DATASET EXCERPT
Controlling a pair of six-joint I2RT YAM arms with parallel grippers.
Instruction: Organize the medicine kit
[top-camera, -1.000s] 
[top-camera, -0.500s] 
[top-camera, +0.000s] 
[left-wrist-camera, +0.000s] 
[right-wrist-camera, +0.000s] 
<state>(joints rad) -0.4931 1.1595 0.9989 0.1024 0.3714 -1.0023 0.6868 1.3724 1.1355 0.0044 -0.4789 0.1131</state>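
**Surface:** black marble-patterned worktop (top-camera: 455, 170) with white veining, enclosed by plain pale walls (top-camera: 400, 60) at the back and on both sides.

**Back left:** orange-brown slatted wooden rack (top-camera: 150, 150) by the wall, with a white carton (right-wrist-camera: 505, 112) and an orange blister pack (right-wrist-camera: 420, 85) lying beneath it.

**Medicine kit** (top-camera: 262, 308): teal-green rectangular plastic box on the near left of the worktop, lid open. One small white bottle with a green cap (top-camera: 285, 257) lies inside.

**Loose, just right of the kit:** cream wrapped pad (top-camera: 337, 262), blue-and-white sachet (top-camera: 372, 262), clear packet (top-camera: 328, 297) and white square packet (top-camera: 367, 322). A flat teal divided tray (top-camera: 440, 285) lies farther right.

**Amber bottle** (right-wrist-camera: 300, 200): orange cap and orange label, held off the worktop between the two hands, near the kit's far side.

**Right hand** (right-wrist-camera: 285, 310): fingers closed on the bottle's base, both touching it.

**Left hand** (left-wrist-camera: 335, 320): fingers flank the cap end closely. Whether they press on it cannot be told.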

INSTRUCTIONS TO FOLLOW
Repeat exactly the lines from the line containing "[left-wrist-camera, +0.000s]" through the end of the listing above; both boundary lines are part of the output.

FINAL ANSWER
[left-wrist-camera, +0.000s] 
[right-wrist-camera, +0.000s] 
<state>(joints rad) -0.4931 1.1595 0.9989 0.1024 0.3714 -1.0023 0.6868 1.3724 1.1355 0.0044 -0.4789 0.1131</state>
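**Surface:** black marble-patterned worktop (top-camera: 455, 170) with white veining, enclosed by plain pale walls (top-camera: 400, 60) at the back and on both sides.

**Back left:** orange-brown slatted wooden rack (top-camera: 150, 150) by the wall, with a white carton (right-wrist-camera: 505, 112) and an orange blister pack (right-wrist-camera: 420, 85) lying beneath it.

**Medicine kit** (top-camera: 262, 308): teal-green rectangular plastic box on the near left of the worktop, lid open. One small white bottle with a green cap (top-camera: 285, 257) lies inside.

**Loose, just right of the kit:** cream wrapped pad (top-camera: 337, 262), blue-and-white sachet (top-camera: 372, 262), clear packet (top-camera: 328, 297) and white square packet (top-camera: 367, 322). A flat teal divided tray (top-camera: 440, 285) lies farther right.

**Amber bottle** (right-wrist-camera: 300, 200): orange cap and orange label, held off the worktop between the two hands, near the kit's far side.

**Right hand** (right-wrist-camera: 285, 310): fingers closed on the bottle's base, both touching it.

**Left hand** (left-wrist-camera: 335, 320): fingers flank the cap end closely. Whether they press on it cannot be told.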

No more output remains.